Вместе со всеми Степан ел горячую рассыпчатую картошку, запивая ее молоком. Зоя сидела напротив. Она была необычно молчалива. Часто хмурилась.
Да и другим было не до разговоров: намотались, а скоро наступит новый день.
После ужина стали укладываться спать. Настелили на полу соломы, кинули в головы пальто, фуфайки — и постель готова. Улеглись в ряд кому где нравится. Борька еще рассказал, как он добывал молоко и картошку на ужин. Он умел рассказывать, мог присочинять, превращая любое пустяковое событие в забавнейшее приключение.

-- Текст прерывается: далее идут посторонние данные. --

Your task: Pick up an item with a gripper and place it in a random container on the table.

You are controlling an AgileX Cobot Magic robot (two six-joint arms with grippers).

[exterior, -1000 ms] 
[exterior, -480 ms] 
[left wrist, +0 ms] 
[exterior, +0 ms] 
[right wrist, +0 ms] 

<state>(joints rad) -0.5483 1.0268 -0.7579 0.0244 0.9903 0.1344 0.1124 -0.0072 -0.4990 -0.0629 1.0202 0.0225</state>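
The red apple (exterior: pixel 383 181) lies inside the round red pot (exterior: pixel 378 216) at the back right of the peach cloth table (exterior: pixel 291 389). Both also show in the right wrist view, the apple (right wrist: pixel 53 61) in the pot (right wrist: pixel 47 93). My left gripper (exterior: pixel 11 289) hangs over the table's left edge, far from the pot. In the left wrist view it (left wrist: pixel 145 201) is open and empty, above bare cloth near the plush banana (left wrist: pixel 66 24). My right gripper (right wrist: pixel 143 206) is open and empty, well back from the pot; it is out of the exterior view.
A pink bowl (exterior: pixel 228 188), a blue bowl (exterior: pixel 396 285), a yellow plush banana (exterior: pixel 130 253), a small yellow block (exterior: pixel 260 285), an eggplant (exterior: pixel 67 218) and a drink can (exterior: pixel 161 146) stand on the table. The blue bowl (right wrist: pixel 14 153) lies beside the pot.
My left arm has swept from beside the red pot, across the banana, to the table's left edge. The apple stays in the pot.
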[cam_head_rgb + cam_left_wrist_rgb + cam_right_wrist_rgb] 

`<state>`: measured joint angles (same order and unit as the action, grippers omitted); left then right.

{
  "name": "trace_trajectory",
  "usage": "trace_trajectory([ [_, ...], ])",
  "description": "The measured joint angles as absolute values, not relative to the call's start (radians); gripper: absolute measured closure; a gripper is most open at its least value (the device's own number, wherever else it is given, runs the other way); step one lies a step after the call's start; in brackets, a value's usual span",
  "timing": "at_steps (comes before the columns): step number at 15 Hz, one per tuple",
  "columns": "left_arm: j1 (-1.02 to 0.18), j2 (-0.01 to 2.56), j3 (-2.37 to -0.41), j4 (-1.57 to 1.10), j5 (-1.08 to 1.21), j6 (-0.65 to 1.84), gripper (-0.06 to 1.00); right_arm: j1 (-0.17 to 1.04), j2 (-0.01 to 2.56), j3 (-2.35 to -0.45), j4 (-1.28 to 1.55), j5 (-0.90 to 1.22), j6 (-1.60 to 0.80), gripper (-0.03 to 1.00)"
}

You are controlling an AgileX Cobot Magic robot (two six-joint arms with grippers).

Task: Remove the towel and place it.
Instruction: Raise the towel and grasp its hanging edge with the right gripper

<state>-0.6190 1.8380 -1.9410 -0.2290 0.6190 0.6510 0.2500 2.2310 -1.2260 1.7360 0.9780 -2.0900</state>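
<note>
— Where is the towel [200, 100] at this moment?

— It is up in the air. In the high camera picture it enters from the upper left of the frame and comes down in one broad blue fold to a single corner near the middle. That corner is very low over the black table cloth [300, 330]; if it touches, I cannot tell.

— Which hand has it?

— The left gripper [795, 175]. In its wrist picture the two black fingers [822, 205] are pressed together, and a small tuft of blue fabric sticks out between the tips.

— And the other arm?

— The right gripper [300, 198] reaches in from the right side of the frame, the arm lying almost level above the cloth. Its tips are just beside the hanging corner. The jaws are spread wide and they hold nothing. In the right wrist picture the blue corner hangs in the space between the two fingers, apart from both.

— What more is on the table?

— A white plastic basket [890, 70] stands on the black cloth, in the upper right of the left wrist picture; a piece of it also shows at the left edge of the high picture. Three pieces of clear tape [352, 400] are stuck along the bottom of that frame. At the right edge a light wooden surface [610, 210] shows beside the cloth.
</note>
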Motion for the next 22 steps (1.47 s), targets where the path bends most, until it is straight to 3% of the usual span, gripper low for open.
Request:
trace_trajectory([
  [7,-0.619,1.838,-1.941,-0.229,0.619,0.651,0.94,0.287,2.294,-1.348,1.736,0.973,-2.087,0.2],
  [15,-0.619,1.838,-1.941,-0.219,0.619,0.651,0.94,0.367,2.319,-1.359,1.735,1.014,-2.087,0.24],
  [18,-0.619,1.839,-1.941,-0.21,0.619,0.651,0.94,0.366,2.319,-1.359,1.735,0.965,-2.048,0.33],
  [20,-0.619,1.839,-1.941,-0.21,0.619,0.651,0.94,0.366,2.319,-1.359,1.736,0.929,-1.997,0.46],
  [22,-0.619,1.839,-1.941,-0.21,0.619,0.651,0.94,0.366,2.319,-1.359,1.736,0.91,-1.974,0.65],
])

— Я говорю этому носатому махновцу (так он окрестил колхозного счетовода): «Выписывай картошку, огурцы, молоко, и мы разойдемся, как в море корабли». А он свое долдонит: «Только за наличный расчет». — «Откуда, говорю, у нас эта наличность, если мы концерт бесплатно ставим». — «Не мое дело. Не толкай меня в омут». — «А если я толкну тебя в шею. Да не толкну, а двину». — «Как так?» — растерялся он. «А очень просто, говорю, ты видел когда-нибудь психов?» А сам глаза выкатил, раздул ноздри и начинаю дышать, как загнанная лошадь. Махновец побледнел и озирается, в какую бы щель нырнуть. Я еще добавил оборотов. Голову вниз и прямиком на заданную цель. Понял он, что я его сейчас торпедирую, и юрк под стол. Тут председатель входит. «Ты что здесь?» — спрашивает. Я доложил. Председатель дает «добро». «Вот только счетовод придет и все выпишет». — «А он, говорю, уже здесь, на своем рабочем месте». — «У тебя, что, парень, миражи в глазах?» — «Зачем, отвечаю, миражи, все в натуре. Ваш старпом сменил рабочее место, в низы спустился», — и на стол ему показываю. Заглянул под него председатель: «Ты что туда забрался?» — «П-пе-р-рышко обронил. Последнее. И куда оно закатилось…»
Над Борькиным рассказом посмеялись вдоволь. А потом вдруг все стихли, и скоро комната наполнилась ровным дыханием спящих людей.
Степан ворочался, как на раскаленном поду. Надо было идти к Вере. Обещал, она ждет. Но какая-то сила сковывала, удерживала его. Он спорил, боролся с собой, но так ни на что и не решился. В конце концов Степан потихоньку поднялся, накинул на плечи стеганку и вышел. На крыльце, у самого порога, стоял толстенный, в два охвата чурбак. Степан присел на него, закурил.